Figure 3.

HDAC8 is required for SIRT7 transcriptional repression. (A) qRT-PCR analysis of SIRT7 in MDA-MB-231 cells treated with TGF-β1, NAM and TSA as indicated for 24 h. n.s, non-significant. The data represent the means ± s.e.m. n = 3, *P < 0.05, ***P < 0.001; Student's t-test. (B, C) SIRT7 levels were measured by qRT-PCR (B) and Immunoblotting (C) in HDAC6, HDAC8, HDAC10 and HDAC11 knocked down cells.

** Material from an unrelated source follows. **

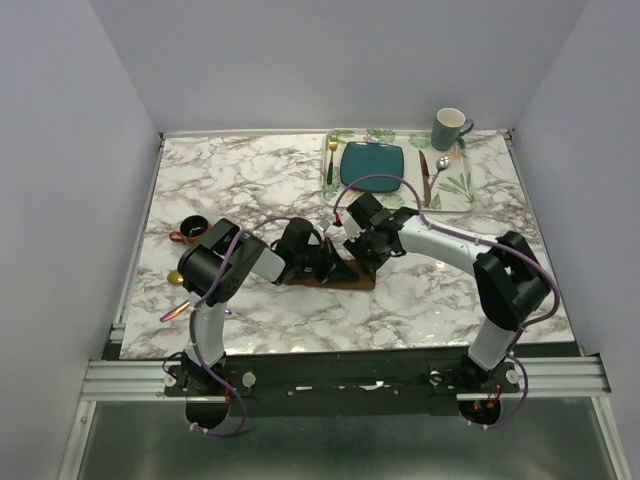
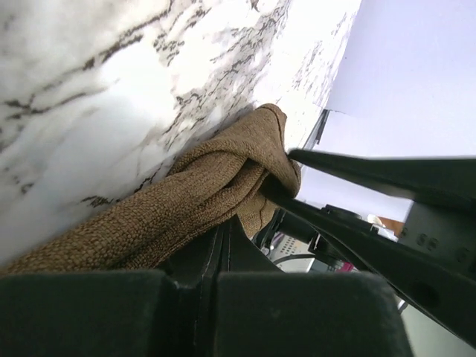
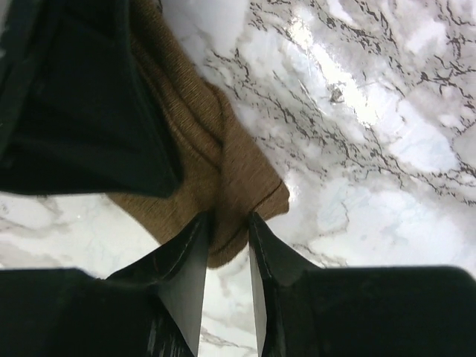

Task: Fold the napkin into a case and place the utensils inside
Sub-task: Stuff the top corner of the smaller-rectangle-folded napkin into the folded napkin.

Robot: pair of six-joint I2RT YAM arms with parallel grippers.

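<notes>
The dark brown napkin lies bunched into a narrow strip on the marble table, between the two arms. My left gripper is down on its left part. In the left wrist view the jaws are pressed together at a gathered fold of the napkin, with the left gripper right at the cloth. My right gripper is on its right end. In the right wrist view the right gripper has narrow jaws with a ridge of the napkin between them. An iridescent utensil and a golden spoon bowl lie at the left edge, partly hidden by the left arm.
A leaf-printed placemat at the back right holds a teal plate, a gold fork, a dark knife, a spoon and a grey mug. A small dark ring sits by the left arm.
</notes>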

The data represent the means ± s.e.m. n = 3, **P < 0.01; Student's t-test. (D) Immunoblotting analysis of SIRT7 level in cells incubated with the HDAC8 inhibitor PCI-34051 (PCI), in the presence or absence of TGF-β1 (5 ng/ml). (E, F) Immunoblotting (E) and qRT-PCR analysis (F) of SIRT7 expression in cells with ectopic HDAC8 over-expression. The data represent the means ± s.e.m. n = 3, ***P < 0.001; Student's t-test. (G) Luciferase assay of SIRT7 promoter activity with/without ectopic HDAC8 in the absence or presence of TGF-β1 (5 ng/ml). The data represent the means ± s.e.m.*P < 0.05; Student's t-test.